OPTIMISING THE DESIGN PARAMETERS OF A FILTER RESPIRATOR

Purpose. The optimum length choice of the headband insert for a dust filter respirator. Design/methodology/approach. The method of experimental planning has been applied to determine the interpolation (regression) and optimisation dependencies of the filter respirator process. The dominant variables for the respirator were selected based on experimental studies.  Input controlled variables for mathematical model are length of tape insertion and headband tension force, output parameter is volume of contaminated air suction under face mask. A regression power relationship between the variables has been established. The recall function was approximated by a second-order non-linear mathematical model. The method of least squares was applied in determining the coefficients at the control variables.

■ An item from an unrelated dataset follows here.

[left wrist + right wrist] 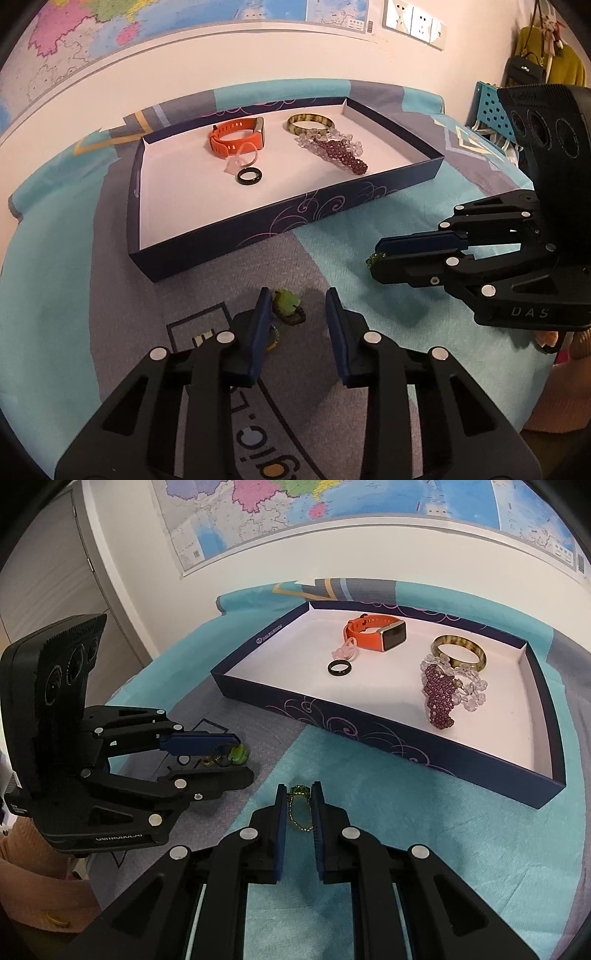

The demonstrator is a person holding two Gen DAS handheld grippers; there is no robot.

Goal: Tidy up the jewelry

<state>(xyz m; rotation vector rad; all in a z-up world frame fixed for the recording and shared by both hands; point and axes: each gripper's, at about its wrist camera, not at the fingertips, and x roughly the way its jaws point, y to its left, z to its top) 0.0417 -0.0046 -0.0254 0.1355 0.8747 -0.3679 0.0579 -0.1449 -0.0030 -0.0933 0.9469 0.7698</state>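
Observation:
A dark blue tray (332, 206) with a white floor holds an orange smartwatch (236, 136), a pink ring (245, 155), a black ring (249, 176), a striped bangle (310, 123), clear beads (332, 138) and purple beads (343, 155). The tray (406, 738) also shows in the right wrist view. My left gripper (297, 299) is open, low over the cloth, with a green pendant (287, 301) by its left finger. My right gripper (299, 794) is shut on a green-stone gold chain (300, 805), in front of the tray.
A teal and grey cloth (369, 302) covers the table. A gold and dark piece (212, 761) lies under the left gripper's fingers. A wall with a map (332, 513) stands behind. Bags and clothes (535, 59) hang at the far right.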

Regression dependencies and additional constraints on protective and ergonomic requirements have been used in the optimisation calculations. Conclusions. The solution of the set tasks were the following results: the nonlinear mathematical model more adequately characterizes the respirator use process compared to the linear model of the first order. Relative error between experimental and calculated values of air intake does not exceed 0.6 %. The optimization task is formulated with the regression model. The target function and constraints have been defined with safety and ergonomic requirements. The target function does not have an extremum within the defined constraints. The optimum insertion length was determined graphically and was 2–3.2 cm, the headband tension force does not exceed 5 H With this parameter. Research limitations/consequences. The proposed method is universal in determining the optimum parameters for all types of personal protective equipment. Practical implications: the choice of respirator design parameters can be made using experimentation-surface fitting. Originality/value. The proposed method makes it possible to decline heuristic design methods and establish analytical relationships between the requirements and parameters of individual elements of personal protective equipment.